> PROBLEM TO WORK ON: When you find the word "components" in a line of the entries, please copy the whole line.

[Source data]

--

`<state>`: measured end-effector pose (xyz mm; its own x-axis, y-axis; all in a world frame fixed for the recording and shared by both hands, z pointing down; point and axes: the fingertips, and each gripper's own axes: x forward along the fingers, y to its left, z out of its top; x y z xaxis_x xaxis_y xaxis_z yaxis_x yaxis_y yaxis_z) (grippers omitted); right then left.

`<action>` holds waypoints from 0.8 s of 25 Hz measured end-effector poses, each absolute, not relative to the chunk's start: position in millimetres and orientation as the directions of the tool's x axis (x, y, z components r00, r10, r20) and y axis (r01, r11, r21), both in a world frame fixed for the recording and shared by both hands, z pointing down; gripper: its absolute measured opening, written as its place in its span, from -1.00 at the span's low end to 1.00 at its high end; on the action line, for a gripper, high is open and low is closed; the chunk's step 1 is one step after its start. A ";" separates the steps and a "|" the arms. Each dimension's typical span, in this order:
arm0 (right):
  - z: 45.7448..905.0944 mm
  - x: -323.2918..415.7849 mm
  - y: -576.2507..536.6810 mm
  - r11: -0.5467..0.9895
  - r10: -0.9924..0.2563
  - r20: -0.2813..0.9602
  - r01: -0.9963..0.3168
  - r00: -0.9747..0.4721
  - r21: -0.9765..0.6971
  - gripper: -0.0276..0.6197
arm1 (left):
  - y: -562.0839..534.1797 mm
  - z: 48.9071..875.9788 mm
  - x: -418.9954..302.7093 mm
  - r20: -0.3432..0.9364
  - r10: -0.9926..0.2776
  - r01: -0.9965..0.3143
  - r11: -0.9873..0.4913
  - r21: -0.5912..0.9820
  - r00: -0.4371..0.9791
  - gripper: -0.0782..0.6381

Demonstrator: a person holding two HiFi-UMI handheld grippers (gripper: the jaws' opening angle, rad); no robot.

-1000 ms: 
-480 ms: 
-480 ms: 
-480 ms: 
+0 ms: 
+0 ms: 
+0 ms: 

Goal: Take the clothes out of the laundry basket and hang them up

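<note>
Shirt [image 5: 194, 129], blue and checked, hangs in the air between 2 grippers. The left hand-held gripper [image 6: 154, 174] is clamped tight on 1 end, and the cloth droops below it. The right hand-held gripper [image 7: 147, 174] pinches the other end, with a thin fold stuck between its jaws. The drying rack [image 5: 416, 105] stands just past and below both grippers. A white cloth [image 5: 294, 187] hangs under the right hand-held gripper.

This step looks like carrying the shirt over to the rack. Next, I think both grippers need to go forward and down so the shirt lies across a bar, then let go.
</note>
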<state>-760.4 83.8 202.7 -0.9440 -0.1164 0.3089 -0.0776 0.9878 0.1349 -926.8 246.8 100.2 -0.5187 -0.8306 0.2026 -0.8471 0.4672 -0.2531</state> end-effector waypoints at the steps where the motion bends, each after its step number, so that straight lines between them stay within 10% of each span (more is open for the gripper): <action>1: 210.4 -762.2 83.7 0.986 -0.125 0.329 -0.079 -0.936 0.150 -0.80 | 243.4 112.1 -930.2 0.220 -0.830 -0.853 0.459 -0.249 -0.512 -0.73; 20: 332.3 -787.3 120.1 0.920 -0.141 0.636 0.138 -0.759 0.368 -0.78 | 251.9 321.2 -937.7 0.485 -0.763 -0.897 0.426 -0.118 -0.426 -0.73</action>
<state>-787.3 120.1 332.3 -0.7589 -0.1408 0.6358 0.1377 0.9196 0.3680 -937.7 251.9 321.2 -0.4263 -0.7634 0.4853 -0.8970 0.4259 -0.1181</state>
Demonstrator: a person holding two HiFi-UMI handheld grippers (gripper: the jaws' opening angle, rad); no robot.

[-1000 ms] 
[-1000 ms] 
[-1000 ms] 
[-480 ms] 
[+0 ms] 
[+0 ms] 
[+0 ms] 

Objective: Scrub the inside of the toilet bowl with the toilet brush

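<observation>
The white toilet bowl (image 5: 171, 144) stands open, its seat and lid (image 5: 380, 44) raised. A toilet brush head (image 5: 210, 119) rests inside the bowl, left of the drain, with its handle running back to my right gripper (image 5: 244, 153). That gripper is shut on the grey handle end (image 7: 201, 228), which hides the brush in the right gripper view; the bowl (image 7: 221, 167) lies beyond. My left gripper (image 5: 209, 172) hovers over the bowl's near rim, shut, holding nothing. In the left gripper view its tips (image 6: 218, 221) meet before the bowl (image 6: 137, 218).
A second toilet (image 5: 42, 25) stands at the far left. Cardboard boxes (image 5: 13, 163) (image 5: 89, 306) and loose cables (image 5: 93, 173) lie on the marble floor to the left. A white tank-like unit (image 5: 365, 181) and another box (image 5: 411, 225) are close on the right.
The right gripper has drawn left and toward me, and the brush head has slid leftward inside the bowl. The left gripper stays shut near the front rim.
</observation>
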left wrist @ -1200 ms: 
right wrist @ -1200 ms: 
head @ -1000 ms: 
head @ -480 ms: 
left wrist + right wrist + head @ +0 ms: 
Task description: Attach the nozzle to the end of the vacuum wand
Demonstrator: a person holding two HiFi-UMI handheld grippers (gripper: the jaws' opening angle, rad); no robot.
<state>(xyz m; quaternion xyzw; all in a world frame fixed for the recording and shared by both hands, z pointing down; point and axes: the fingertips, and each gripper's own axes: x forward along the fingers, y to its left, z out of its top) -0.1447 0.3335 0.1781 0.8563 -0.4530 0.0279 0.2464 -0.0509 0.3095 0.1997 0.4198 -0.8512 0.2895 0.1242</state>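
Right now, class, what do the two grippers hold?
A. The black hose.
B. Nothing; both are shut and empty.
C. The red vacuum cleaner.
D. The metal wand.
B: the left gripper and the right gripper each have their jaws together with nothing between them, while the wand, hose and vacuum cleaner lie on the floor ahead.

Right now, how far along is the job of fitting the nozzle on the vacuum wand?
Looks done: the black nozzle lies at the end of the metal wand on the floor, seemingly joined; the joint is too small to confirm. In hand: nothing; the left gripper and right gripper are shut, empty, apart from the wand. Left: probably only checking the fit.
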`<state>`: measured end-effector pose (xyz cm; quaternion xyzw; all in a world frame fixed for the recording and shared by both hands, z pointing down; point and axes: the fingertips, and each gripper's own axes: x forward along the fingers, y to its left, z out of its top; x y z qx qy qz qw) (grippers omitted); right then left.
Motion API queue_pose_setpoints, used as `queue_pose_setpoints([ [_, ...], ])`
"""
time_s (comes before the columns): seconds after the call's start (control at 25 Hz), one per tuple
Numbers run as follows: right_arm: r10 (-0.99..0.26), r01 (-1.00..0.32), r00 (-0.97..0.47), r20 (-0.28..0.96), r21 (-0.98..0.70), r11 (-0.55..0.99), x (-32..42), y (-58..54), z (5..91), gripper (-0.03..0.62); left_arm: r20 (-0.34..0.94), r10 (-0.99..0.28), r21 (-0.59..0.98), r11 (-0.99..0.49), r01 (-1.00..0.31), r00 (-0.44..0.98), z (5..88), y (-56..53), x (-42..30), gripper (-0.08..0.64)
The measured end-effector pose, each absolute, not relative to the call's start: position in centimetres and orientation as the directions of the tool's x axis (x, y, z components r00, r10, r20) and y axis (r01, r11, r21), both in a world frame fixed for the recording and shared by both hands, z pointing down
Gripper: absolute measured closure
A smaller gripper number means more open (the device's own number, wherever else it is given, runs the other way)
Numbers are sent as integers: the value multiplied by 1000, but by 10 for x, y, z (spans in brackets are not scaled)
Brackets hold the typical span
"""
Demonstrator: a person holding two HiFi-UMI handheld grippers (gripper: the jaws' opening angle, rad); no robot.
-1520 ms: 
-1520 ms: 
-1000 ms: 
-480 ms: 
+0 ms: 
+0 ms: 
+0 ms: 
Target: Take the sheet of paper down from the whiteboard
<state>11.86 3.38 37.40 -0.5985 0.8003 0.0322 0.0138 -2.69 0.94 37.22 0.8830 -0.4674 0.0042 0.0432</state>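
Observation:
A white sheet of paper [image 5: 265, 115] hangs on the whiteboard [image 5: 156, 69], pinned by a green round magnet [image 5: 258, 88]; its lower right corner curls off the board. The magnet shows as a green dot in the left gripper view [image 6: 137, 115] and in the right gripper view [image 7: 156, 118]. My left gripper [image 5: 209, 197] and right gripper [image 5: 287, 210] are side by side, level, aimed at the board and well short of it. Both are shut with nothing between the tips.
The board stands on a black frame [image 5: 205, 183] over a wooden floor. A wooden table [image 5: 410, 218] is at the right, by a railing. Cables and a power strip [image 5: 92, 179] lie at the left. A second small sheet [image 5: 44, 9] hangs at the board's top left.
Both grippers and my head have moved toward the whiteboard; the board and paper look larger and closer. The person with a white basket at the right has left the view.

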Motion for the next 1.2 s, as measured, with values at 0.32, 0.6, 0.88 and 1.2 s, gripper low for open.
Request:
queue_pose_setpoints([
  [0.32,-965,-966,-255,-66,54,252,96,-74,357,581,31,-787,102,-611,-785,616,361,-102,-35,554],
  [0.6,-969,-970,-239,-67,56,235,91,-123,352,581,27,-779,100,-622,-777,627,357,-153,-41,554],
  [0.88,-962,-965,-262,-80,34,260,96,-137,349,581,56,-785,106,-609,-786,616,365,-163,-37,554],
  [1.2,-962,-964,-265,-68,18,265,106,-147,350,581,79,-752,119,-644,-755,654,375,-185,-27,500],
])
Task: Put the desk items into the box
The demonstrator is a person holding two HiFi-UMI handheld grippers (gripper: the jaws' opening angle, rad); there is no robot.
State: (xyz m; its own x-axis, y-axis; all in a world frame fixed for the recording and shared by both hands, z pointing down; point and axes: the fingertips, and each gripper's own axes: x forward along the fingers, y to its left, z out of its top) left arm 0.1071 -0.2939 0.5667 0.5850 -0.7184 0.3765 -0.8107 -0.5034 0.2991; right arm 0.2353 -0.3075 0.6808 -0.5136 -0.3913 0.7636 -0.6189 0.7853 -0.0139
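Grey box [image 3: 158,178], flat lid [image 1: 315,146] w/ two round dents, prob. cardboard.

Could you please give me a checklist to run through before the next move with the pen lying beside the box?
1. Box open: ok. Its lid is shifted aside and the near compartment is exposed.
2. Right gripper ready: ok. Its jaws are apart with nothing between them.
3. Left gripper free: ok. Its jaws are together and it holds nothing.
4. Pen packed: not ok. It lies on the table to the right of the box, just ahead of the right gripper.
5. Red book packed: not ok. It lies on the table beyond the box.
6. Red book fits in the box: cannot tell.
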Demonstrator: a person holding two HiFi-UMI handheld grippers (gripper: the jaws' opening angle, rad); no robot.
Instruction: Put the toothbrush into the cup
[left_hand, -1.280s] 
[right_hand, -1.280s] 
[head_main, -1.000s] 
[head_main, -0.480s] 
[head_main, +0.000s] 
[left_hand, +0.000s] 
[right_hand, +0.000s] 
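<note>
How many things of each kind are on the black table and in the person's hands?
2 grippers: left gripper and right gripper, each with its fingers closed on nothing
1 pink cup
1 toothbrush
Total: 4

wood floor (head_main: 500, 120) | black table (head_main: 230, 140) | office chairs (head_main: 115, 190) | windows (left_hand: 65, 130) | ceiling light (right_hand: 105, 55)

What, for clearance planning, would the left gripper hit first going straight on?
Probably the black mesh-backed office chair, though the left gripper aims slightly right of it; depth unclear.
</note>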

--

> RESPONSE TO THE EXERCISE:
`<action>` holds waypoints from 0.8 s of 25 Hz measured end-effector poses, each absolute, not relative to the chunk's start: position in millimetres and orientation as the directions of the tool's x axis (x, y, z components r00, r10, r20) and y axis (r01, r11, r21), both in a world frame fixed for the recording and shared by both hands, z pointing down; gripper: its absolute measured opening, written as its place in its span, from -1.00 at the span's low end to 1.00 at its high end; on the action line, for a gripper, high is open and low is closed; the chunk's step 1 is one step after its start. A ";" separates the steps and a "|" the arms. Each dimension's typical span, in this order:
The measured end-effector pose, each absolute, not relative to the call's start: position in centimetres and orientation as the directions of the tool's x axis (x, y, z components r00, r10, r20) and y axis (r01, r11, r21), both in a world frame fixed for the recording and shared by both hands, z pointing down

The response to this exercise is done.